● TASK ITEM:
Only the lines with the string "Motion" are needed; return each of them from the entries below.

● THE DATA:
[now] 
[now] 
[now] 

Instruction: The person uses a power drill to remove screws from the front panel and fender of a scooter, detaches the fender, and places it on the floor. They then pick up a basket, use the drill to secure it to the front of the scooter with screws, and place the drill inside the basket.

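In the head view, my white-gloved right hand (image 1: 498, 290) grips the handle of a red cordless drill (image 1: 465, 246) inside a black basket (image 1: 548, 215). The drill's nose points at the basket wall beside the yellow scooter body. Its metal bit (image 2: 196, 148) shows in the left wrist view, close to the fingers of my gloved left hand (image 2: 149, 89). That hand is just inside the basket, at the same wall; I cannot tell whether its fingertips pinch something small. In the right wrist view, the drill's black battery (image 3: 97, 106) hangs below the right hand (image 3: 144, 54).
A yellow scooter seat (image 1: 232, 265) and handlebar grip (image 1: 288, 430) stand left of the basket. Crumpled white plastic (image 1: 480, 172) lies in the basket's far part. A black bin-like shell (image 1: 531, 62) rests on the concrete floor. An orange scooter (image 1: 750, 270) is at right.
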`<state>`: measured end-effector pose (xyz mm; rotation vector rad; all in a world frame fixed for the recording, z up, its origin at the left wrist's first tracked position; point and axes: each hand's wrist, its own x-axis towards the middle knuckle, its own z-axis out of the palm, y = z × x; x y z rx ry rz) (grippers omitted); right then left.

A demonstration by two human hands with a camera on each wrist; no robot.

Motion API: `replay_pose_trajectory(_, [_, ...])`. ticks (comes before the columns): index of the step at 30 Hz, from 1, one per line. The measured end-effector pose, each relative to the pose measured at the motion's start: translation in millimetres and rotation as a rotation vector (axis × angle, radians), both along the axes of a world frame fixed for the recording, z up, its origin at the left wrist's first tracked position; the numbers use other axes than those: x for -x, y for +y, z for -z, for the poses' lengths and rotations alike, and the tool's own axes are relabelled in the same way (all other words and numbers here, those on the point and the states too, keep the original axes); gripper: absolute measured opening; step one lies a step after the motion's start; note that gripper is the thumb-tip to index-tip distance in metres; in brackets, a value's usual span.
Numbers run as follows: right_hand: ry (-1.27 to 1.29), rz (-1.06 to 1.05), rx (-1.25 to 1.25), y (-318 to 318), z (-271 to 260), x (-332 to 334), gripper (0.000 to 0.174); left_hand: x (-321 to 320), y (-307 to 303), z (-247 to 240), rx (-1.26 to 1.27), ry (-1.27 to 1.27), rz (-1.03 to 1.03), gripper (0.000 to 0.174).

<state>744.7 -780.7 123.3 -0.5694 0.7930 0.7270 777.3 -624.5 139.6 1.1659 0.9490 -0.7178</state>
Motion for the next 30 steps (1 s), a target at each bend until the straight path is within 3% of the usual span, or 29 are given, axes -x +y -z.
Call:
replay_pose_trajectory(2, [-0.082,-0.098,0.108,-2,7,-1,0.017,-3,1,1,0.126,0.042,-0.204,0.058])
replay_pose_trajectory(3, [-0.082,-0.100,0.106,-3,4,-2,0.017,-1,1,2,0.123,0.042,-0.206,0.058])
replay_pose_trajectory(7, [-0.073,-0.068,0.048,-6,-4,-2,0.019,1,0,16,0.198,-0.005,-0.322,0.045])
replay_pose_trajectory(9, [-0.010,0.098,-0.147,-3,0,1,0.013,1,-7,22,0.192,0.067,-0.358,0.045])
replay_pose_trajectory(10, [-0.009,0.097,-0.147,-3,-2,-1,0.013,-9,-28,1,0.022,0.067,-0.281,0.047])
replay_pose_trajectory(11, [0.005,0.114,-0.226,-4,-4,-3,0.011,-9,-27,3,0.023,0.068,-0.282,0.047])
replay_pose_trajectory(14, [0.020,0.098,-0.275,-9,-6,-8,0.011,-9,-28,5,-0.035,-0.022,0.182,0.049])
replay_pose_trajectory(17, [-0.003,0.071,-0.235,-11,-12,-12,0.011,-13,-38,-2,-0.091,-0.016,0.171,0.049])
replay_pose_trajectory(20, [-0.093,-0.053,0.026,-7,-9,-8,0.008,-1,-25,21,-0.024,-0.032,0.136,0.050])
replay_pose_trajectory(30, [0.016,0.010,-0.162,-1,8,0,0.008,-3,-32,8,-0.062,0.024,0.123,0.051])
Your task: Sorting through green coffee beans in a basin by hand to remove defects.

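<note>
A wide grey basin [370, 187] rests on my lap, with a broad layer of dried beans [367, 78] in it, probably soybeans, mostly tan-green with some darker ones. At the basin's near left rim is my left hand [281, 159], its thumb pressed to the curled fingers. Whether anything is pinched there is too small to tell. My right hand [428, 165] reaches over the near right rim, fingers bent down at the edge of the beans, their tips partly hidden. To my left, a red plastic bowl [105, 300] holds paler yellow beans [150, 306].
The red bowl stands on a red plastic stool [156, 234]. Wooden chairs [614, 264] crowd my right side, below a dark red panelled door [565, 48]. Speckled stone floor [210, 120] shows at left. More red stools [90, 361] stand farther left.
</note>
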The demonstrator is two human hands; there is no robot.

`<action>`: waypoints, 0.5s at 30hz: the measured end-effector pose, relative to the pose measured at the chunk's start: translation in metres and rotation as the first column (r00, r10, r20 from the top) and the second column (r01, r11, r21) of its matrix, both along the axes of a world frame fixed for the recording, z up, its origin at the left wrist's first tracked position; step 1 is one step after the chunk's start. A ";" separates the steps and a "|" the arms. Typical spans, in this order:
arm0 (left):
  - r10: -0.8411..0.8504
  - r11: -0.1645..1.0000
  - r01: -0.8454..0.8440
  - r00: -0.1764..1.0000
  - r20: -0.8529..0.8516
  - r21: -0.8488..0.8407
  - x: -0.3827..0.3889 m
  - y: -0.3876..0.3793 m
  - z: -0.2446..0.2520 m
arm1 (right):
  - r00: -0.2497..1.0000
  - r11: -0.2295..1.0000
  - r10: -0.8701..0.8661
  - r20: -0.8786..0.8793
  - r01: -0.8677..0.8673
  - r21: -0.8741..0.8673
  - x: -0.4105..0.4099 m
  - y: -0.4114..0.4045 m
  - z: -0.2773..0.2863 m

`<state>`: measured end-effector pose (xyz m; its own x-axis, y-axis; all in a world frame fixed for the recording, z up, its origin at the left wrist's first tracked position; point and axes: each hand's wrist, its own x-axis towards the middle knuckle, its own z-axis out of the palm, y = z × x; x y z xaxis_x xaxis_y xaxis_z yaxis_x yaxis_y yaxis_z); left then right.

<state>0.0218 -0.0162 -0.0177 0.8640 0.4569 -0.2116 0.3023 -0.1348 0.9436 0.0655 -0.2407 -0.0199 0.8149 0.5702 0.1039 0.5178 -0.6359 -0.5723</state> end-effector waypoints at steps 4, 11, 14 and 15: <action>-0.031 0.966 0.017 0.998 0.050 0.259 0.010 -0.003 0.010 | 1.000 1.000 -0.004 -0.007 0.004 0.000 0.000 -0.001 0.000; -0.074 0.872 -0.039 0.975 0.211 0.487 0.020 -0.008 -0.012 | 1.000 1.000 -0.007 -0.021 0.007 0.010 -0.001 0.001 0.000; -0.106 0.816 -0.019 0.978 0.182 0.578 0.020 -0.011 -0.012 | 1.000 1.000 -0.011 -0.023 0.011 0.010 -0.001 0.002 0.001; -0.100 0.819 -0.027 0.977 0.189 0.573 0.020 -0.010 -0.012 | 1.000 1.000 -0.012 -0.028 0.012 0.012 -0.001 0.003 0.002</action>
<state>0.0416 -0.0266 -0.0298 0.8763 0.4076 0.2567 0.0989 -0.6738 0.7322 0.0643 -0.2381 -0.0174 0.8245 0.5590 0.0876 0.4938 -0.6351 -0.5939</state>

● RESULT FOR THIS TASK:
Motion API: `replay_pose_trajectory(_, [_, ...])`. ticks (comes before the columns): index of the step at 30 Hz, from 1, one per line. The measured end-effector pose, each relative to the pose measured at the motion's start: translation in millimetres and rotation as a rotation vector (axis × angle, radians), both along the axes of a world frame fixed for the recording, z up, its origin at the left wrist's first tracked position; the numbers use other axes than those: x for -x, y for +y, z for -z, for the poses' lengths and rotations alike, and the tool's own axes are relabelled in the same way (all other words and numbers here, those on the point and the states too, keep the original axes); gripper: absolute measured opening; step one lies a step after the motion's start; note that gripper is the thumb-tip to index-tip distance in metres; in brackets, a value's usual span.
Motion for the next 30 steps (1 s), a target at each bend until the straight path is within 3% of the usual span, or 29 are given, axes -x +y -z.

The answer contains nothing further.